Description of the task
Beginning at the first line of the data, print each line exactly, stopping after the line that contains "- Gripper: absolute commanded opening".

++++++

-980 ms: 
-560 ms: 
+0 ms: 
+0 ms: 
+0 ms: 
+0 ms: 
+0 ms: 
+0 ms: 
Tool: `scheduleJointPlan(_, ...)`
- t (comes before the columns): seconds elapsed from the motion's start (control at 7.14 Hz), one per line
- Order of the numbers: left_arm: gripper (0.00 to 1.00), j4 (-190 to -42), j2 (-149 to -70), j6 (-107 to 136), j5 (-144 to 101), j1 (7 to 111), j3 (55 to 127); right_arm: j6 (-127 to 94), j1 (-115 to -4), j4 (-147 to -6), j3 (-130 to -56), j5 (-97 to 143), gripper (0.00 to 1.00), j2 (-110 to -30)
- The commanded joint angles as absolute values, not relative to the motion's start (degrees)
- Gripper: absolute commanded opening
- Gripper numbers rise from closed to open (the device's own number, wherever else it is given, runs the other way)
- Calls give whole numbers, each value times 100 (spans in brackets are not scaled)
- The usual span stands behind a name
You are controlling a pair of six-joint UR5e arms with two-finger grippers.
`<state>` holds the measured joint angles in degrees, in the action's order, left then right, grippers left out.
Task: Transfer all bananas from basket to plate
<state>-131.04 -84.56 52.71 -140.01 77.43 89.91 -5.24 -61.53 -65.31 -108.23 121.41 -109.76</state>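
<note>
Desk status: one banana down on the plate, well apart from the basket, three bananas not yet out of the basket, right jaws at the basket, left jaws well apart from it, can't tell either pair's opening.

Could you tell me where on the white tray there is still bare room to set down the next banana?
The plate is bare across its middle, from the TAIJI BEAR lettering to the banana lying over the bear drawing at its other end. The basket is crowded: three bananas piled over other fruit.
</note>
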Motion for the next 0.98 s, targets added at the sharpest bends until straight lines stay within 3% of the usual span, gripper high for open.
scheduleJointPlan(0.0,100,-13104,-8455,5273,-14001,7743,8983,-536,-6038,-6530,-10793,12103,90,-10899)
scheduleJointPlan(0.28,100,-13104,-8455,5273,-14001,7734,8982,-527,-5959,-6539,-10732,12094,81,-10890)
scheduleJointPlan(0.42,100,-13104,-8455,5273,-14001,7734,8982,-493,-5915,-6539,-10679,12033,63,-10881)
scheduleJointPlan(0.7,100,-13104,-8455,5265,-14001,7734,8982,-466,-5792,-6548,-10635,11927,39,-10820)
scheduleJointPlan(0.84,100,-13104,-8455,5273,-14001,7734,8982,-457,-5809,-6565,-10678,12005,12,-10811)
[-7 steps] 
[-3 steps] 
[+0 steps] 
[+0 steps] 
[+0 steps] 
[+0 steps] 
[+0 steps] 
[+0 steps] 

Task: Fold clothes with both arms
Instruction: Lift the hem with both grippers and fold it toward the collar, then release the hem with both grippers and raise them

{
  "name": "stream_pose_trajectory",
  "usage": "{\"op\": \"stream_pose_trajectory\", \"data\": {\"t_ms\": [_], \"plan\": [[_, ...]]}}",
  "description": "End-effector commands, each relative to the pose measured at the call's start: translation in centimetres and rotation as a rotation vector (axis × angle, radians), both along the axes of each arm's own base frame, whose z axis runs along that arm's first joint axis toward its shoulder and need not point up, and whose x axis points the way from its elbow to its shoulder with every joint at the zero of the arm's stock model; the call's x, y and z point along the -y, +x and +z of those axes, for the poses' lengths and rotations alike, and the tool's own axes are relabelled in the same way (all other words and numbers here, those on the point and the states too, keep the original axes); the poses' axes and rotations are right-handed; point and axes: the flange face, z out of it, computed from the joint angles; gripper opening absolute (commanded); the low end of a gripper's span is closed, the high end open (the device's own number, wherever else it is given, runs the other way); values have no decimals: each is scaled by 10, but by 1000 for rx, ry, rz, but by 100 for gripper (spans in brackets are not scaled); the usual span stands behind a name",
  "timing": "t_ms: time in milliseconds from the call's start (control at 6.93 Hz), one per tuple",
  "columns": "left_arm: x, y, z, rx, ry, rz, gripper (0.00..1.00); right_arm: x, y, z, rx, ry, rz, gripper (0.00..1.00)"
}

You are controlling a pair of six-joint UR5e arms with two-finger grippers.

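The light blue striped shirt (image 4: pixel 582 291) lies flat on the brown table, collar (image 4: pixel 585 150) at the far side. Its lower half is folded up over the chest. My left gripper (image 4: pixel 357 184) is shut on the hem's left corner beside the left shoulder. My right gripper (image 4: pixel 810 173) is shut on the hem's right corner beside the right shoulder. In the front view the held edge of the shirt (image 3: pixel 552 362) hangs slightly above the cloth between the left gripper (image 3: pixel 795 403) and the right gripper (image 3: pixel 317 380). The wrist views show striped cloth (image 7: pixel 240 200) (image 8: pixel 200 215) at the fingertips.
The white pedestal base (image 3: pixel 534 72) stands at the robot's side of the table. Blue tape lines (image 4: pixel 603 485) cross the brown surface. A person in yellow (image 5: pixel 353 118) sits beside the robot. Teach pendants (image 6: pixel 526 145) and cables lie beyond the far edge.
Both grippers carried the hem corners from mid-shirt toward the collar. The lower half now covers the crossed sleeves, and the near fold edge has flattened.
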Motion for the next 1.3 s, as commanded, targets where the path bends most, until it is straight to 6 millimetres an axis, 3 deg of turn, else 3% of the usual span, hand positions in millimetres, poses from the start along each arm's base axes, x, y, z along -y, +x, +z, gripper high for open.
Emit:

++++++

Exercise answer
-980 ms: 
-560 ms: 
+0 ms: 
+0 ms: 
+0 ms: 
+0 ms: 
+0 ms: 
+0 ms: 
Tool: `scheduleJointPlan(_, ...)`
- t (comes before the columns): seconds elapsed from the motion's start (control at 7.14 Hz), one per line
- Order of the numbers: left_arm: gripper (0.00 to 1.00), j4 (-190 to -42), j2 (-149 to -70), j6 (-107 to 136), j5 (-144 to 101), j1 (7 to 111), j3 (55 to 127); right_arm: j6 (-127 to 94), j1 (-115 to -4), j4 (-147 to -6), j3 (-130 to -56), j5 (-97 to 143), gripper (0.00 to 1.00), j2 (-110 to -30)
- The commanded joint angles as absolute values, not relative to the motion's start (degrees)
- Gripper: absolute commanded opening

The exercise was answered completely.